Tensed, Jacob hoped. Behind the screen of his paper, his eyes continually scanned the boulevard with its crowds. It was a bright day, despite the lateness of the season, and the faces of the passers-by were alight with laughter and sunsh
ine. When his watch showed a few minutes past five, Jacob began to berate himself for his idiocy. Ten minutes later, he had begun to create elaborate schemes by which he would identify the girl and present himself at the convent door with messages from absent parents.
Yet still he sat there, glued to his place, awaiting what he had ceased to expect. A half an hour later, she arrived. Jacob, man of words and trenchant intellect, found himself speechless. Her hair, wild and uncombed. flew around the perfect oval of her face, framing it in an aureole. She was wearing a wide full skirt, which accentuated her slenderness; a blouse with a demure lace collar, but which she had left unbuttoned at the top, so that Jacob without realising it was aware of breasts too full for her childlike stance. It was a style which ran completely counter to the times, but which she made strikingly her own.

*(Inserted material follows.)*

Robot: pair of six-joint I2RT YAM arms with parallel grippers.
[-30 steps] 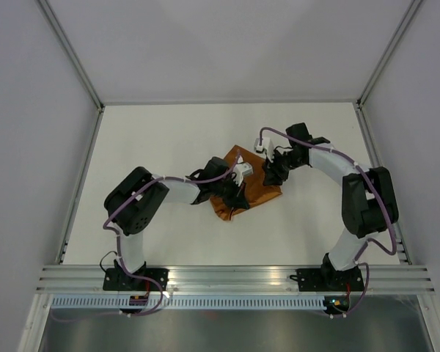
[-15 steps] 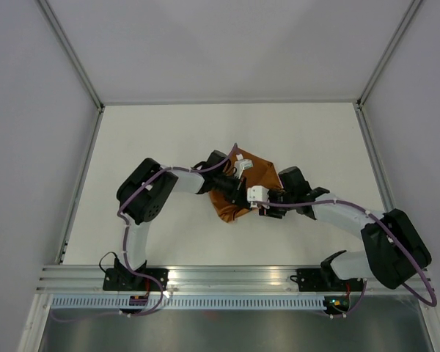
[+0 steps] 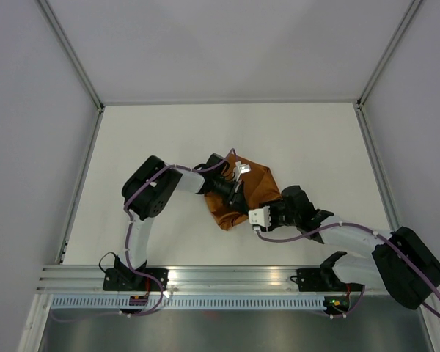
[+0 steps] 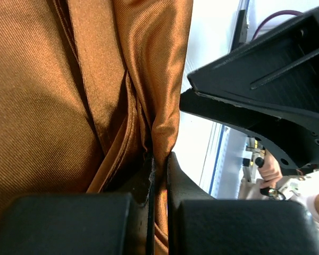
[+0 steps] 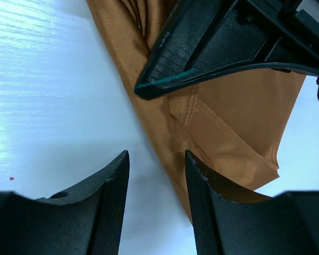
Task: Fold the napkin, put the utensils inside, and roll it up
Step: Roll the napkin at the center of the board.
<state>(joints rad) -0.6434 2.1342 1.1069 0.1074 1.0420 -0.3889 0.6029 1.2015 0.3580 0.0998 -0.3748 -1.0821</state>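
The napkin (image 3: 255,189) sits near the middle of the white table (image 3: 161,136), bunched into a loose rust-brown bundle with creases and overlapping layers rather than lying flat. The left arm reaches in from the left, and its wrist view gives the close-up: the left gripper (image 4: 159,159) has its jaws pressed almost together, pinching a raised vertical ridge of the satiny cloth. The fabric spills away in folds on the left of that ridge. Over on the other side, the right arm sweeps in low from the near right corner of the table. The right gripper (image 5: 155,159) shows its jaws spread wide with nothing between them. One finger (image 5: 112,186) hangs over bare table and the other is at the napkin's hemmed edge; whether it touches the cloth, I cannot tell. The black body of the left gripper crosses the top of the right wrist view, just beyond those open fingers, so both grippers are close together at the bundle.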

Her voice, when it came, surprised him with its deep contralto.
‘Bonjour, je vous ai apporté ceci.’ From the folds of her skirt, she brought out a gleaming apple and placed it obtrusively in the centre of the table. A wide, mischievous, smile spread across her face.
Jacob laughed, picked up the apple and bit into it with delighted complicity.
‘Good, isn’t it?’ she looked at him greedily.
‘Very. Thank-you,’ Jacob was bewitched. He looked into the blue of her eyes and then remembered himself. ‘I’m Jacob Jardine,’ he extended a hand. She took it with a formal grace which immediately changed her aspect.
‘My name is Sylvie,’ she said, offering no other. ‘It is very bad of you to have me meet you here in this way.’ Jacob couldn’t tell whether the flat tone of her comment reproved him or teased.
‘Sylvie. A wood nymph. I should have known,’ he murmured.